On January 27, President Trump signed an executive order temporarily banning travel to the United States from seven Muslim-majority countries: Iraq, Syria, Sudan, Iran, Somalia, Libya and Yemen.

Here’s where it gets tricky: none of these countries has ties to extremist threats to the United States. The only ISIS sympathizer-related attacks have been carried out by U.S. born citizens.

The narrative of our president and supporters of this executive order has focused on two points: a) Obama did the same exact thing in the past and b) this is not a Muslim ban, it is a ban of possible terroristic threat.

In 2011, two Iraqi immigrants sought refuge in Bowling Green, Ky. Soon after, it was learned that these two men lied about their past ties with terrorism. After this discovery, former president Barack Obama sought to strengthen the vetting process, and background checks were required for those coming from Iraq.

The main and most vital difference is there was no outright ban.

“But this is not a Muslim ban! We are not pinpointing people of a specific religion!” Completely contrary to this reoccurring sentiment, President Trump told the Christian Broadcasting Network that he would give Christians in these countries special status, saying that it is practically impossible to come into the U.S. if you are a Syrian Christian.

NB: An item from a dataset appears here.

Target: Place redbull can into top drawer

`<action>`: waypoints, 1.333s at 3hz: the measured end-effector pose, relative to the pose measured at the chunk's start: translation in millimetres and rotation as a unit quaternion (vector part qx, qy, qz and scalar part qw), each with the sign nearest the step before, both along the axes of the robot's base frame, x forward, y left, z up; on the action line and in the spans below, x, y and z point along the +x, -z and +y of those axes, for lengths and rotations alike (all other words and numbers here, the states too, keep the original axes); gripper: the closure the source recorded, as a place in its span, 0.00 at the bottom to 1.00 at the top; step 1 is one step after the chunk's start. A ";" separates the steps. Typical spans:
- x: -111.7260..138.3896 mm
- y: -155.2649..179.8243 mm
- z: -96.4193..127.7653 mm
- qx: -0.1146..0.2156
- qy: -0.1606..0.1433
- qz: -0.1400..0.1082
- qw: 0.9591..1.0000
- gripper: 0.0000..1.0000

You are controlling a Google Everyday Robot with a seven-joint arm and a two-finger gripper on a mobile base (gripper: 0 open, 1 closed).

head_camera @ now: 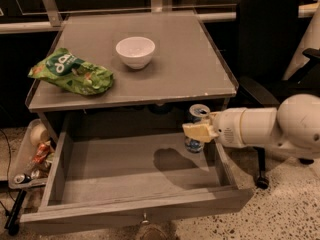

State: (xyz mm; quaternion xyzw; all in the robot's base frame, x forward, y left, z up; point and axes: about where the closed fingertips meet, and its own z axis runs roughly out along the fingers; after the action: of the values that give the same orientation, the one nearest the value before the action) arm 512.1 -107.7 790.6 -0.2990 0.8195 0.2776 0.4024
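Note:
The redbull can (196,115), blue and silver with a silver top, stands upright in my gripper (199,131), which is shut on its middle. The can hangs over the right rear part of the open top drawer (125,204), above the drawer floor, close to its right wall. My white arm reaches in from the right. The drawer is pulled out under the grey table (170,79) and its inside holds nothing else; a small knob (145,217) shows at its front centre.
On the tabletop stand a white bowl (135,51) and a green chip bag (72,73). A tray of trash (31,156) with crushed cans sits low at the left. A black office chair (265,44) stands behind my arm at the right.

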 end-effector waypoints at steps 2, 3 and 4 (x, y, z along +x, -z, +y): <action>23.0 60.9 36.4 0.047 0.023 -0.022 0.998 1.00; 27.1 82.7 48.6 0.056 0.034 -0.021 0.998 1.00; 35.2 112.9 61.9 0.062 0.051 -0.014 0.997 1.00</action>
State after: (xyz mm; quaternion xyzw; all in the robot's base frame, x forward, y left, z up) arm 547.3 -45.8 677.7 -0.2351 0.8091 0.3031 0.4451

With all due respect, this statement is completely false. The PEW Research Center reports that Christians make up only 5.2 percent of the Syrian population, while 92.8 percent are Muslims. This is what leads to the small amount of Syrian Christians that make up slightly more than 1 percent of refugees.

His attempt at isolationism shows weakness and turns away the real victims of terroristic persecution— the 82 to 97 percent of Muslims who have lost their lives due to terrorism, according to the National Counterterrorism Center’s 2011 report. After years of striving for normalcy post-9/11, American Muslims have to answer for a small population of extremists once again.

Unfortunately, numbers and statistics don’t speak to many. As an immigrant myself, the daughter of a Palestinian mother and a Pakistani father, a woman surrounded by Islamic faith, and a southerner living in Kentucky for the past 16 years, I urge you to open your arms to our fellow neighbors and look past the irrational fear your government is attempting to instill in your hearts.

Email opinions@ kykernel.com.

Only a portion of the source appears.